= PROVIDED RECORDS =
'''
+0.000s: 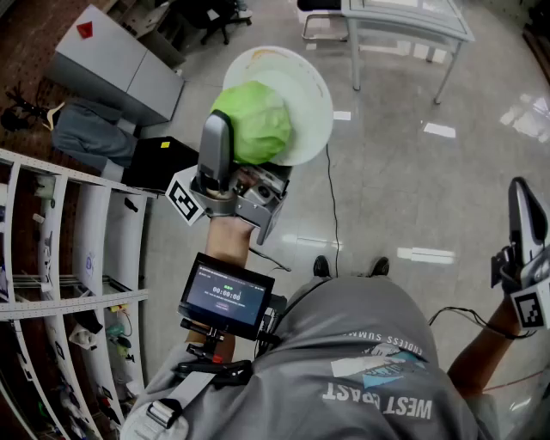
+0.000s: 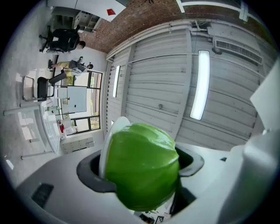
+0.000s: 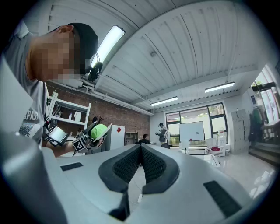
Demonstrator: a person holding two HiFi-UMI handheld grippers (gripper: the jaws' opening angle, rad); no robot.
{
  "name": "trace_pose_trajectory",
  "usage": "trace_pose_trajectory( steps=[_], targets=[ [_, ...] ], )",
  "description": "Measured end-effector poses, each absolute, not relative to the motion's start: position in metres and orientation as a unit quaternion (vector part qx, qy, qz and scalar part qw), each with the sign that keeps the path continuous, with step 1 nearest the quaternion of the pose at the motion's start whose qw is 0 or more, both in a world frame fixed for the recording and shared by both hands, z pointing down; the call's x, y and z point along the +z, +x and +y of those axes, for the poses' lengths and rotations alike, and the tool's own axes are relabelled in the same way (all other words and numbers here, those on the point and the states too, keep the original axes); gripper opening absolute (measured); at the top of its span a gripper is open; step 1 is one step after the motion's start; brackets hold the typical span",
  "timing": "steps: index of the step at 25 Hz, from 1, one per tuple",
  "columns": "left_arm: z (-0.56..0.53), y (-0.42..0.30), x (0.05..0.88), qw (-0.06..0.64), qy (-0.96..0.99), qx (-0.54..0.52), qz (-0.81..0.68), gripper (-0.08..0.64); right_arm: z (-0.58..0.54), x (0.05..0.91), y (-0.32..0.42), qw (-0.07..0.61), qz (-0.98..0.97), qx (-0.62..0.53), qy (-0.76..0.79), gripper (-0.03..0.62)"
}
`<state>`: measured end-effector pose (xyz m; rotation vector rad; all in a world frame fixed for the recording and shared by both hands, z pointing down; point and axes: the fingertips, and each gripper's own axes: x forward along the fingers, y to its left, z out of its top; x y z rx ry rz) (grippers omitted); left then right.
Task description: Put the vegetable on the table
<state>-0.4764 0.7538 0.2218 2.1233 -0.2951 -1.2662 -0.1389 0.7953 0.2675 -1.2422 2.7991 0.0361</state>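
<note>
My left gripper [image 1: 239, 148] is raised in front of me, shut on a round green vegetable [image 1: 254, 120]. A white plate [image 1: 296, 90] lies against the vegetable's far side, between the jaws with it. In the left gripper view the green vegetable [image 2: 142, 168] fills the gap between the pads, the plate's rim [image 2: 107, 140] shows on its left, and the ceiling is behind. My right gripper [image 1: 526, 225] is held low at my right side, shut with nothing in it. Its pads [image 3: 131, 164] meet at the tip in the right gripper view.
A grey cabinet [image 1: 112, 64] and a white shelf unit [image 1: 51, 258] stand to my left. A metal-legged table [image 1: 404, 26] stands ahead on the right. A black cable [image 1: 331, 198] runs over the shiny floor. A small screen [image 1: 225, 296] is strapped to my left forearm. People [image 3: 162, 131] stand far off.
</note>
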Motion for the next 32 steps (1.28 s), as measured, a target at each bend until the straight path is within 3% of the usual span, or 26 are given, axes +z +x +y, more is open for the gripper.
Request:
trace_pose_trajectory(
  steps=[7,10,13,21,32],
  targets=[
    [0.755,-0.477,0.225,0.322,0.807,-0.481,-0.114,0.375,0.796,0.272,-0.136,0.049,0.912,0.010,-0.407,0.006],
    [0.745,-0.463,0.195,0.323,0.804,-0.487,-0.113,0.374,0.786,0.237,-0.124,0.057,0.915,0.005,-0.398,0.006],
    [0.734,-0.431,0.175,0.325,0.799,-0.493,-0.111,0.374,0.775,0.216,-0.091,0.059,0.917,0.005,-0.395,0.007],
    [0.723,-0.327,0.237,0.325,0.799,-0.491,-0.125,0.374,0.765,0.288,0.019,0.070,0.917,-0.008,-0.393,0.008],
    [0.667,-0.319,0.143,0.332,0.787,-0.507,-0.115,0.375,0.715,0.182,0.036,0.044,0.910,-0.007,-0.411,0.008]
  ],
)
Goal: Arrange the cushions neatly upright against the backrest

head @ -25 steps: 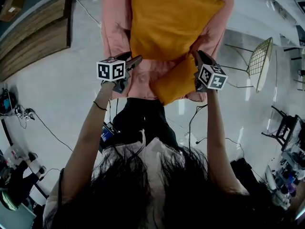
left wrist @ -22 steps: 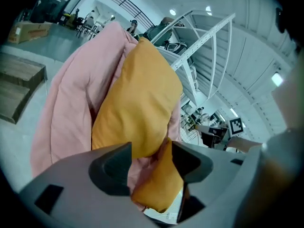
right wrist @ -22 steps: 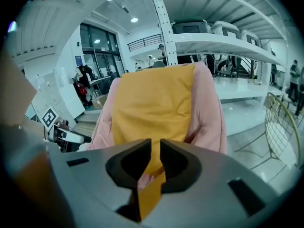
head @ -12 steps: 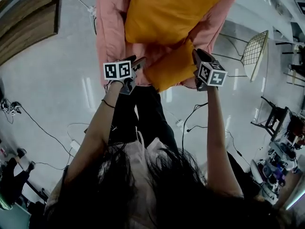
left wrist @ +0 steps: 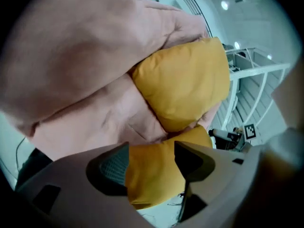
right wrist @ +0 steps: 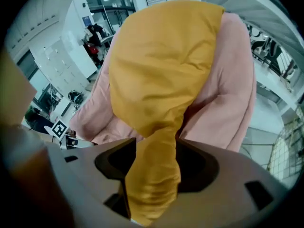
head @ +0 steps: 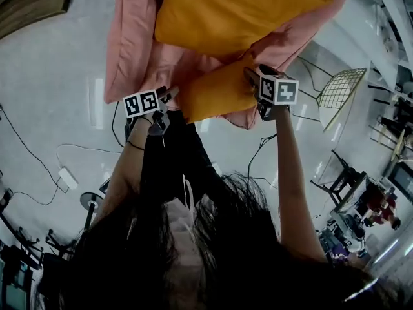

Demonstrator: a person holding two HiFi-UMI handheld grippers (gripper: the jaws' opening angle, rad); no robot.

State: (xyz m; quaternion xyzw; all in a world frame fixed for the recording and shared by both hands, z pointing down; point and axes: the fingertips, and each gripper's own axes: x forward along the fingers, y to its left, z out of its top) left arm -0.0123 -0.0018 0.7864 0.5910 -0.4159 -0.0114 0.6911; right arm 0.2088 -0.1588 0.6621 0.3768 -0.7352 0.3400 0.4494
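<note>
**Scene:** armchair with cushions, seen from above and along both tools.

1. Small orange fabric cushion (head: 216, 92). It lies across the front edge of the seat, between the two tools. Its upper edge touches the lower corner of item 2.
2. Large square orange fabric cushion (head: 232, 11). It is on the seat behind item 1 and leans back on the pink padding. It covers most of the backrest, so little of that surface shows.
3. Pink padded fabric armchair (head: 135, 37). Its soft, creased arms rise on both sides of the cushions.
4. Left hand-held gripper (left wrist: 152, 152). Its jaws are opening. One end of the small cushion fills the gap and lies against both pads.
5. Right hand-held gripper (right wrist: 155, 148). Its jaws are opening. A bunched corner of the small cushion hangs between them, with dark gaps on both sides, so neither pad presses on it. That corner hides the lower seat in the right gripper view.
6. Two marker cubes, left (head: 142, 103) and right (head: 279, 89), one on each tool.

**Surroundings**
- Glossy grey floor (head: 58, 76).
- Yellow wire-mesh chair (head: 339, 95), to the right of the armchair and apart from it.
- Thin dark cable (head: 39, 166) trailing to a white block (head: 66, 178) on the left.
- Dark hair (head: 213, 250), filling the lower part of the head view.
</note>
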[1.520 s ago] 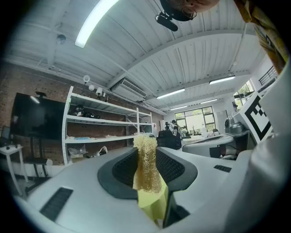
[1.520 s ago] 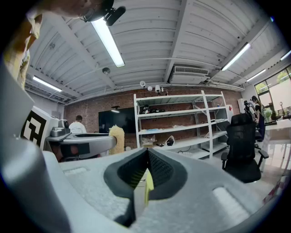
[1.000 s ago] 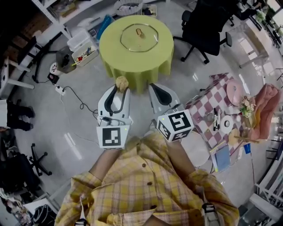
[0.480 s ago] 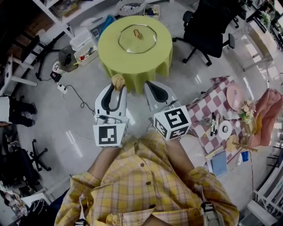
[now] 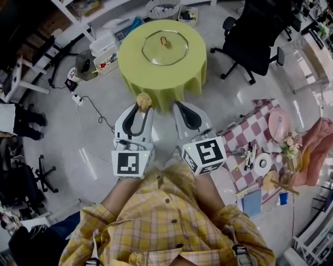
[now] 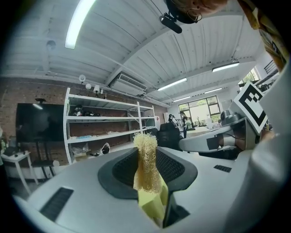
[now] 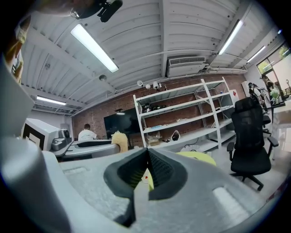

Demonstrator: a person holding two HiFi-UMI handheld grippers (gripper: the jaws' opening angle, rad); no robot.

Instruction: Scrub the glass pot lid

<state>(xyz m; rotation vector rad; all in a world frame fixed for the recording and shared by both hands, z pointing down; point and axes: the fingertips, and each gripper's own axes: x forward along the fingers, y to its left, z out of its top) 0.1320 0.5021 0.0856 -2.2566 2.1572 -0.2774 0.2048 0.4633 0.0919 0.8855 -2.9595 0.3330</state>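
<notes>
Grippers barely shifted. Left gripper [image 5: 140,107] clamps scrub sponge [image 6: 146,164]; right gripper [image 5: 179,104] shut, empty. Glass pot lid [image 5: 165,48] far, on round table [image 5: 156,79].

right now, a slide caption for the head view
Left tool holds a scrubber, right tool shut and empty, glass lid on the green table ahead

Round table w/ yellow-green cloth [image 5: 161,78] stands mid-floor: black office chair [image 5: 253,41] to its right, clear plastic bins [image 5: 104,48] & white shelving [image 5: 73,18] to its left, wire basket [image 5: 164,9] behind it. Power strip [image 5: 78,98] w/ black cable [image 5: 96,120] lies on the floor, front-left of the table. Front-right of the table, well apart, a pink-white checked cloth [image 5: 247,130] carries pens [image 5: 248,156] & a white tape roll [image 5: 262,164], w/ a blue notebook [image 5: 252,201] at its near end & pink fabric [image 5: 317,143] beyond.
</notes>
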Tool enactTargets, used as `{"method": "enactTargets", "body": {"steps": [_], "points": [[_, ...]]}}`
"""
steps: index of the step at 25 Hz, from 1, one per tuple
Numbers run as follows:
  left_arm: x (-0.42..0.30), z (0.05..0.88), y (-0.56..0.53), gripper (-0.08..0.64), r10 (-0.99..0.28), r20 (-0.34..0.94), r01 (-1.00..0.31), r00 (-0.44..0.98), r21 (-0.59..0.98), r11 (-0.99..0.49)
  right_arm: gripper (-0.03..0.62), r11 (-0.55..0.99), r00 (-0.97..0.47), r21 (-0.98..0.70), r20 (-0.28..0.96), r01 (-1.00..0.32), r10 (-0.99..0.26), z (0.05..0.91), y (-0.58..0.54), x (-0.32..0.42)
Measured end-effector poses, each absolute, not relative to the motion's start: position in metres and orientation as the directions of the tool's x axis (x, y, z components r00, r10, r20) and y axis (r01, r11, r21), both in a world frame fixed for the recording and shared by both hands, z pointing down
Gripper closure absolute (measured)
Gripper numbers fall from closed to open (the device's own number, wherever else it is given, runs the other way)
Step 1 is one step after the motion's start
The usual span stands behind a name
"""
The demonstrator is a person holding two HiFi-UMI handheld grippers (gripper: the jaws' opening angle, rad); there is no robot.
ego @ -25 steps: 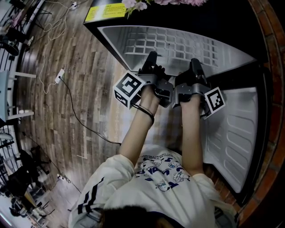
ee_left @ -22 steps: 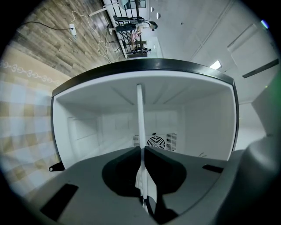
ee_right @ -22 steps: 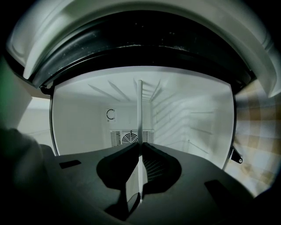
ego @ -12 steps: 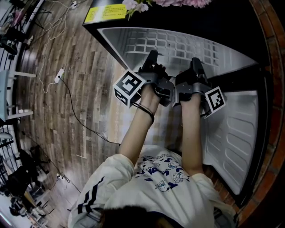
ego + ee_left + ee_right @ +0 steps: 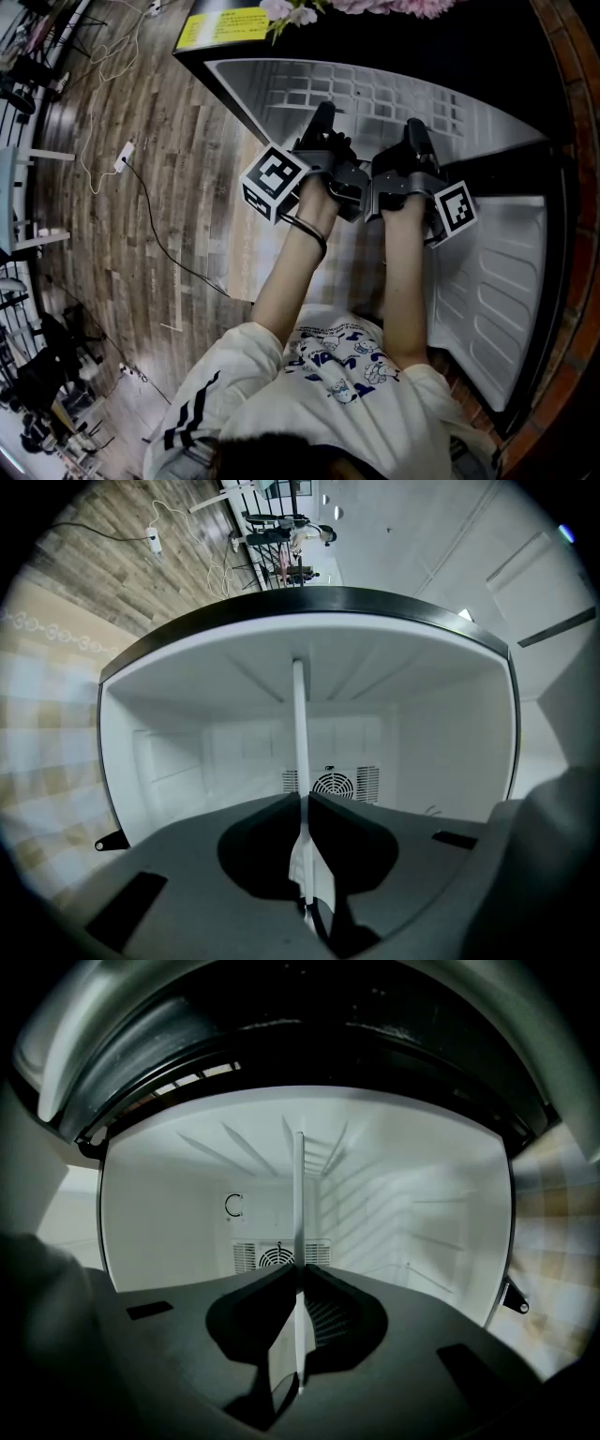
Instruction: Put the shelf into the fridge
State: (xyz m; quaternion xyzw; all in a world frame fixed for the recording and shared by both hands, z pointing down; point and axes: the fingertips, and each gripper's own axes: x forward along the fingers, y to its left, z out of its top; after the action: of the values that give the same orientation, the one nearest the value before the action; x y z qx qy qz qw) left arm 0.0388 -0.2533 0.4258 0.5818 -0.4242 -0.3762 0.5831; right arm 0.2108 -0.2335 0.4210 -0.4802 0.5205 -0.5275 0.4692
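Head view: left gripper (image 5: pixel 322 127) and right gripper (image 5: pixel 413 139), side by side, each clamp the white shelf's (image 5: pixel 375 94) near edge. It extends toward 12 o'clock into the open fridge (image 5: pixel 178 752).

It looked like a staged recording studio or lab, not a lived-in home. A fridge (image 5: pixel 450 42) stood open on a wood-plank floor (image 5: pixel 141 112) beside a brick wall (image 5: pixel 574 103). Loose cables (image 5: pixel 154 230), a power strip (image 5: pixel 125 159) and black equipment stands (image 5: pixel 28 80) lay about under a bare grey ceiling (image 5: pixel 422 546).
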Motion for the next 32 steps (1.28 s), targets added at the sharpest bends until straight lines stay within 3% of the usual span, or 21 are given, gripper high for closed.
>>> {"method": "enactTargets", "body": {"steps": [17, 22, 27, 32], "points": [[0.037, 0.428, -0.227, 0.522, -0.905, 0.076, -0.103, 0.418, 0.994, 0.035, 0.543, 0.044, -0.175, -0.992, -0.023, -0.118, -0.984, 0.412, -0.210, 0.203], [0.041, 0.427, -0.213, 0.537, -0.891, 0.072, -0.202, 0.448, 0.979, -0.022, 0.545, 0.109, -0.229, -0.924, -0.024, -0.366, -0.973, 0.402, -0.200, 0.188], [0.040, 0.415, -0.194, 0.541, -0.882, 0.118, -0.494, 0.455, 0.858, -0.141, 0.545, 0.191, -0.255, -0.642, 0.007, -0.743, -0.967, 0.385, -0.178, 0.171], [0.032, 0.399, -0.185, 0.541, -0.902, 0.138, -0.720, 0.409, 0.657, -0.226, 0.546, 0.210, -0.245, -0.448, 0.021, -0.869, -0.969, 0.372, -0.168, 0.162]]}}
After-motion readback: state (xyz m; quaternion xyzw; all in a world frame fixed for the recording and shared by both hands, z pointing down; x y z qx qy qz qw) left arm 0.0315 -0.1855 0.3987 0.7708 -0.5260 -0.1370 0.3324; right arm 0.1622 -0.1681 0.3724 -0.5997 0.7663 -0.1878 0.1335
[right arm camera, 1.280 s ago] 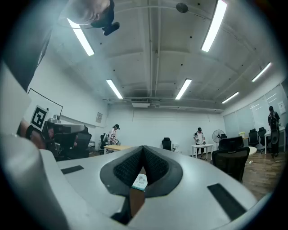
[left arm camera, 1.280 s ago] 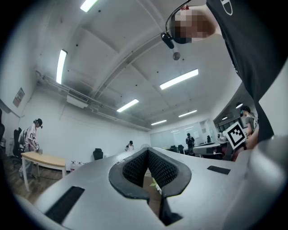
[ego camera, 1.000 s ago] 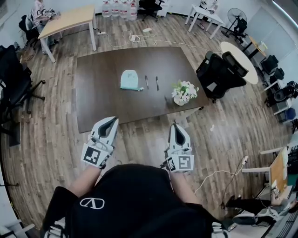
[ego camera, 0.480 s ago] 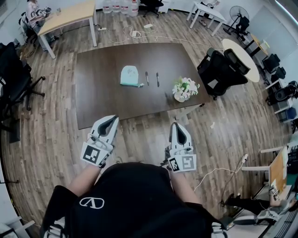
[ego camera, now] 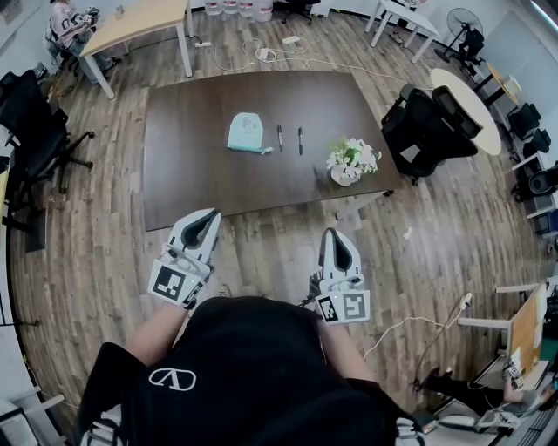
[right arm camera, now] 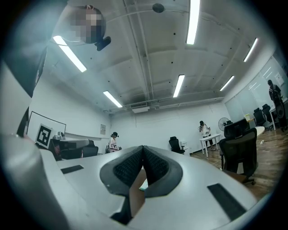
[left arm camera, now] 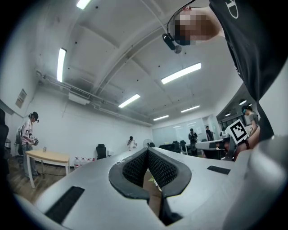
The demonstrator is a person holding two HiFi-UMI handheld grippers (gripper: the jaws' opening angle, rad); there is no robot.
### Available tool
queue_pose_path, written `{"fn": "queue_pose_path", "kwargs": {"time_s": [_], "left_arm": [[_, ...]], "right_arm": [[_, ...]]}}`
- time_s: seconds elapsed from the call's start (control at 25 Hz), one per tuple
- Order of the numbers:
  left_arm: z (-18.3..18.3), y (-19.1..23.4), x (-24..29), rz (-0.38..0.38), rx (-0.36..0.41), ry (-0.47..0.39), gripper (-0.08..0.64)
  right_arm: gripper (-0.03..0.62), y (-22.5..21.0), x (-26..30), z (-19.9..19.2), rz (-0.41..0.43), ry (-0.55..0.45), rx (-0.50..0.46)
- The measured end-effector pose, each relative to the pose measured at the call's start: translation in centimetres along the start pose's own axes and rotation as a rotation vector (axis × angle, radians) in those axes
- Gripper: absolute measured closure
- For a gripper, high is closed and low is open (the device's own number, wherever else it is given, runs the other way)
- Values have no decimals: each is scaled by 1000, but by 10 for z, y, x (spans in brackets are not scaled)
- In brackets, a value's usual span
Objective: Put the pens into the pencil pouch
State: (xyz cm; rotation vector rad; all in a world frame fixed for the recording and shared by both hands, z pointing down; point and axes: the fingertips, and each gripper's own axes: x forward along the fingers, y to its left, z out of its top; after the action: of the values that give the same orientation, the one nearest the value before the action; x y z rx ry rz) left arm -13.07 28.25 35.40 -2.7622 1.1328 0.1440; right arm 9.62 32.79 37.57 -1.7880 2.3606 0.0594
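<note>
A pale green pencil pouch (ego camera: 246, 132) lies near the middle of a dark brown table (ego camera: 192, 174). Two dark pens, one (ego camera: 280, 137) beside the other (ego camera: 300, 140), lie side by side just right of the pouch. My left gripper (ego camera: 209, 216) hangs over the floor just short of the table's near edge, shut and empty. My right gripper (ego camera: 333, 237) is level with it, farther right, also shut with nothing in it. In the left gripper view the fingertips (left arm camera: 147, 150) meet, and in the right gripper view the fingertips (right arm camera: 143, 147) meet too; both views aim slightly upward at the room.
A pot of white flowers (ego camera: 350, 161) stands on the table's right part. A black office chair (ego camera: 427, 131) sits off the right end, another chair (ego camera: 35, 131) at the left. A light wooden table (ego camera: 144, 22) is far back left.
The table sits a little lower and larger in the head view than before; both grippers have shifted slightly toward it, still shut. The right gripper has rolled a little.
</note>
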Motion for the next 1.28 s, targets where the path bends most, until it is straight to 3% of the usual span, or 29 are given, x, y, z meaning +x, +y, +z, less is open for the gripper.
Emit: {"fn": "queue_pose_path", "kwargs": {"time_s": [0.28,0.52,1.0,1.28], "left_arm": [[-12,-17,24,36,26,40,558],[-21,-1,57,44,21,44,558],[-53,140,178,-44,-3,-11,557],[-76,206,233,-112,-50,4,558]], "right_arm": [[594,-31,6,-16,46,-3,56],[594,-55,39,-23,49,-4,76],[594,-87,194,-25,-47,-2,-25],[594,-94,271,-35,-124,16,-37]]}}
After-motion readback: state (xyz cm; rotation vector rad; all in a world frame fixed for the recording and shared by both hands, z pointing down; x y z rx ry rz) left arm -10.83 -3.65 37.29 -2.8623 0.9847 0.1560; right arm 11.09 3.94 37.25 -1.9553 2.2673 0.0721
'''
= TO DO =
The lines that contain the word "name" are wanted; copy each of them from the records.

= SOLUTION FOR THIS PROBLEM =
  "name": "trace_pose_trajectory",
The usual span stands behind a name

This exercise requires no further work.